Autor: Thomas Wolfe
Titel: Schau heimwärts, Engel, übersetzt von Hans Schiebelhuth
Originaltitel: Look Homeward, Angel, erschien erstmals 1929
Seiten: 720 Seiten
Verlag: Rowohlt
ISBN: 9783499134180
Der Autor: (von der Verlagsseite)
Thomas Wolfe wurde 1900 in Asheville, einer kleinen Gebirgsstadt North Carolinas, geboren. Nach harter Jugend studierte er u.a. in Harvard (1916-23), anschließend 1924-29 Dozent für amerikanische Literatur. Diese Tätigkeit gab er auf, um sich ganz seinem Romanwerk widmen zu können. Nach einigen Europareisen (u.a. 1935 nach Deutschland) starb er am 15. September 1938 in Baltimore.

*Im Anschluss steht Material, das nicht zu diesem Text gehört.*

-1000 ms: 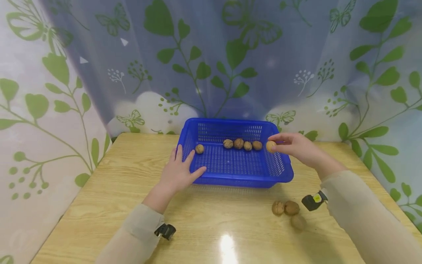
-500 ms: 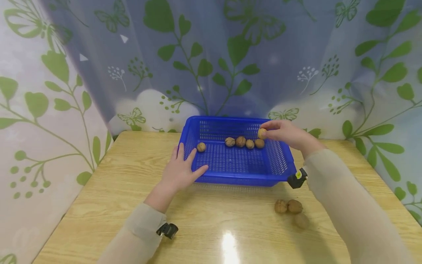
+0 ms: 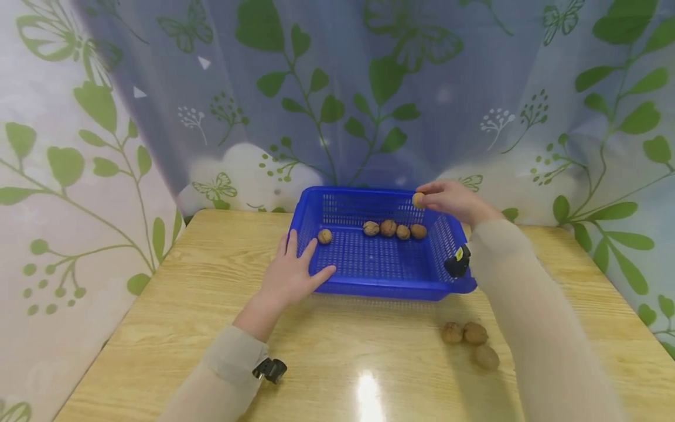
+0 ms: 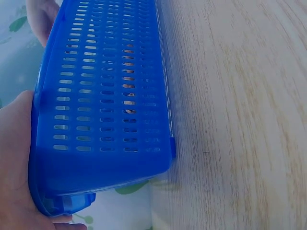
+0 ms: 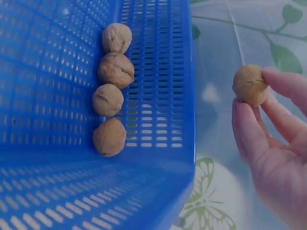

Inhalt: (von der Verlagsseite)
Einer der unvergänglichen Romane der Weltliteratur. In dem Porträt des jungen Eugene Gant, in der überbordenden Geschichte seiner Familie mit dem titanischen Vater, der allzu geschäftstüchtigen Mutter, der Schar ihrer Kinder, mit den Menschen der kleinen Stadt in North Carolina und ihren tragikomischen Verhältnissen versuchte Thomas Wolfe sehnsüchtig, hinter die Geheimnisse des Lebens zu kommen, in einem "geradezu wahnsinnigen Hunger, die gesamte menschliche Erfahrung zu verschlingen", wie er später notierte.
Meinung:
Bombastisch. Das ist das erste Wort, das mir bei dem Buch einfällt. Eine überladene, imposante, ausschweifende, theatralische, ausdrucksstarke, poetisch-wortschöpfende Erzählung. Nach der Lektüre war ich erstmal erschlagen, erschöpft. Thomas Wolfe erzählt nicht einfach nur eine Familiengeschichte, sondern liefert eine umfangreiche Beschreibung des Lebens im US-amerikanischen Süden zu Beginn des 20. Jahrhunderts. Dabei verweilt er lange bei einzelnen Szenen, nimmt sich auch Zeit für „Randfiguren“, die er nicht nur skizziert, sondern liebevoll mit Leben füllt, selbst wenn sie später keine Rolle mehr spielen und der Roman episodenhaft ein paar Jahre überspringt. Das kann ermüden, wenn man eigentlich eine stringente Handlung erwartet, oder wenn man einzelne Figuren lieb gewonnen hat, und diese dann hunderte von Seiten gar nicht mehr auftauchen. Dafür andererseits wird man vollständig und umfassend in das Leben der Kleinstadt hineingezogen, lernt Nachbarn, Job und Umgebung kennen, liebevoll und dennoch nicht romantisch verklärt, sondern mit allen Fehlern und Missständen, die weiss Gott nicht zu knapp ausfallen. In dieser Familie möchte wohl niemand gerne aufwachsen, und jeder Funke Hoffnung wird mit einem Schicksalsschlag wieder zunichte gemacht.
Ich habe die Übersetzung von Hans Schiebelhuth gelesen. Man merkt dem Text an, dass Schiebelhuth ein expressionistischer Schriftsteller und Dichter war. Unzählige Passagen habe ich aufgrund der poetischen Formulierungen und geistreichen Wortkreationen mehrmals gelesen. Ich kenne zwar nicht die neuere Übersetzung und habe auch keinen Vergleich zum englischsprachigen Original angestellt, aber es war einfach ein Genuss den Text zu lesen, ganz gleich wie die Handlung voranschritt.
Ein Hinweis allerdings für Leser, die sich daran stossen: der Begriff „Neger“ taucht ständig und völlig bedenkenlos auf. Die selbstverständlich hingenommenen Rassenunterschiede und das Frauenbild von vor hundert Jahren spiegeln einfach die damalige Zeit wieder, in der die Geschichte auch geschrieben wurde. Mag sein, dass dadurch der Roman etwas veraltet wirkt und deshalb auch nicht mehr so populär ist; aber wer Freude an Familienromanen hat, in denen das damalige gesellschaftliche Leben porträtiert werden, der sollte diesen Klassiker lesen!